> [Task prompt]:
Starting at the first line of the data and ending at the line with "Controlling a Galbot", copy each line exactly. Include both of those lines, but no pictures.

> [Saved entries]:
——

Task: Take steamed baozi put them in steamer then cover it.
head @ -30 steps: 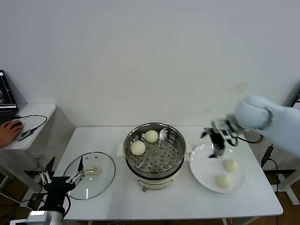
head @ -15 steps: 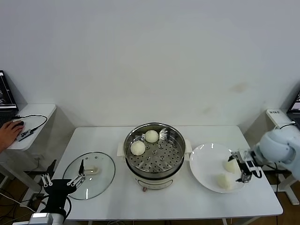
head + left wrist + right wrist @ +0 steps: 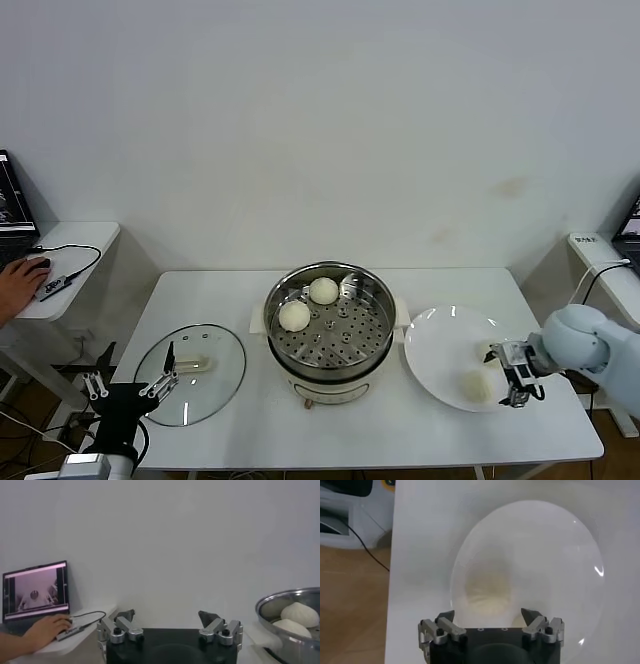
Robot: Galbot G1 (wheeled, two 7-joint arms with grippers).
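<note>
The steamer (image 3: 325,325) stands at the table's middle with two baozi (image 3: 294,315) (image 3: 323,291) on its perforated floor. Two more baozi lie on the white plate (image 3: 438,345): one near the front (image 3: 477,384), one behind it (image 3: 489,352). My right gripper (image 3: 512,375) is open and low at the plate's right edge, beside these baozi. In the right wrist view its open jaws (image 3: 488,615) face a baozi (image 3: 485,592) on the plate (image 3: 545,555). The glass cover (image 3: 190,372) lies flat at the left. My left gripper (image 3: 128,385) is open and parked beside it.
The left wrist view shows the left gripper (image 3: 166,615) open, with the steamer rim (image 3: 287,597) and its baozi (image 3: 299,614) off to one side. A side table with a laptop and a person's hand (image 3: 18,280) stands at far left.
My right arm has swung from above the plate's back edge down to its right side, low beside the two baozi. The left arm has barely moved.
</note>
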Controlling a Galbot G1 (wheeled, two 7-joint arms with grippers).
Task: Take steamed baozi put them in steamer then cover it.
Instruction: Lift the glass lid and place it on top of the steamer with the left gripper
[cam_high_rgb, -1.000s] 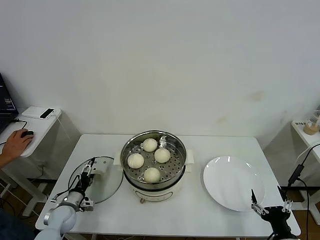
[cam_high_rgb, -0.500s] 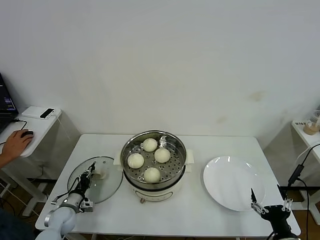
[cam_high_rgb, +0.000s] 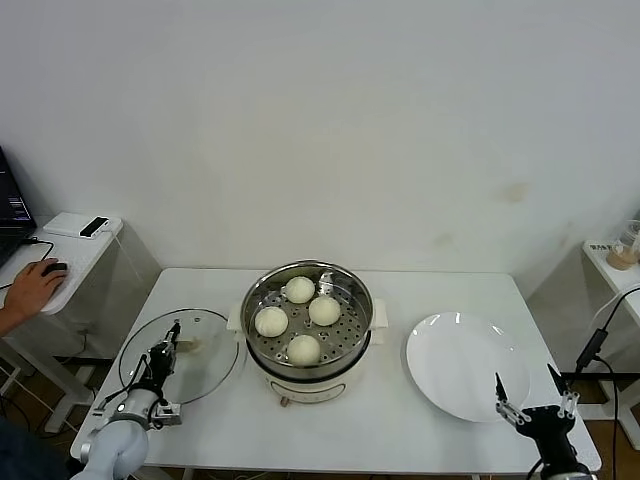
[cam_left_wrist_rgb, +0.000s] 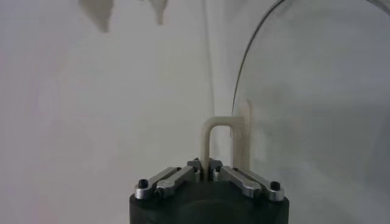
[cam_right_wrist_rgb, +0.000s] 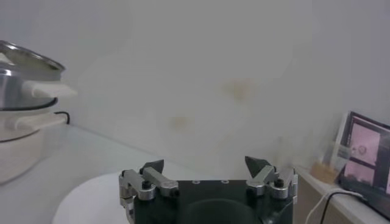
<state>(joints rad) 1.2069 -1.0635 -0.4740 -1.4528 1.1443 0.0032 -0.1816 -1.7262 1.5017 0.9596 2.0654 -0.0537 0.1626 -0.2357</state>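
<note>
Four cream-white baozi (cam_high_rgb: 300, 320) sit on the perforated tray of the steel steamer (cam_high_rgb: 307, 332) at the table's middle. The clear glass cover (cam_high_rgb: 180, 355) is left of the steamer, tilted up off the table. My left gripper (cam_high_rgb: 168, 345) is shut on the cover's cream-white handle (cam_left_wrist_rgb: 220, 143), seen close in the left wrist view with the glass (cam_left_wrist_rgb: 317, 109) beside it. My right gripper (cam_high_rgb: 532, 395) is open and empty at the table's front right corner; the right wrist view shows its spread fingers (cam_right_wrist_rgb: 152, 167) and the steamer (cam_right_wrist_rgb: 27, 103) far off.
An empty white plate (cam_high_rgb: 465, 365) lies right of the steamer. A side table (cam_high_rgb: 60, 245) with a person's hand on a mouse stands at far left. A small shelf with items (cam_high_rgb: 620, 260) stands at far right.
My left gripper has lifted and tilted the cover and drawn it slightly left and towards the front. The right gripper has barely shifted.
</note>
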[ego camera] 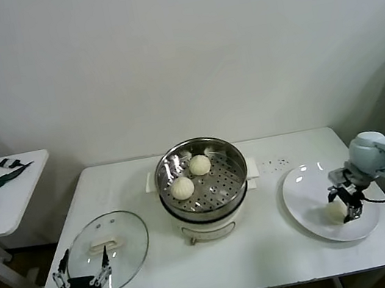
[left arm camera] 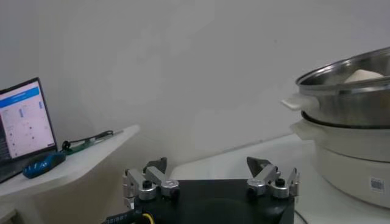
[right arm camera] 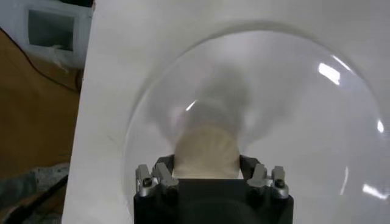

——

> [Answer to this exercise]:
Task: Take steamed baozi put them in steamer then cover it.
head @ -30 steps: 
head @ -15 steps: 
head + left wrist + right wrist @ +0 steps: 
Robot: Galbot G1 (wheeled, two 7-joint arms with grippers).
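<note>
The steamer (image 3: 325,325) stands at the table's middle with two baozi (image 3: 294,315) (image 3: 323,291) on its perforated floor. Two more baozi lie on the white plate (image 3: 438,345): one near the front (image 3: 477,384), one behind it (image 3: 489,352). My right gripper (image 3: 512,375) is open and low at the plate's right edge, beside these baozi. In the right wrist view its open jaws (image 3: 488,615) face a baozi (image 3: 485,592) on the plate (image 3: 545,555). The glass cover (image 3: 190,372) lies flat at the left. My left gripper (image 3: 128,385) is open and parked beside it.
The left wrist view shows the left gripper (image 3: 166,615) open, with the steamer rim (image 3: 287,597) and its baozi (image 3: 299,614) off to one side. A side table with a laptop and a person's hand (image 3: 18,280) stands at far left.
My right arm has swung from above the plate's back edge down to its right side, low beside the two baozi. The left arm has barely moved.
</note>
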Controlling a Galbot G1 (wheeled, two 7-joint arms with grippers).

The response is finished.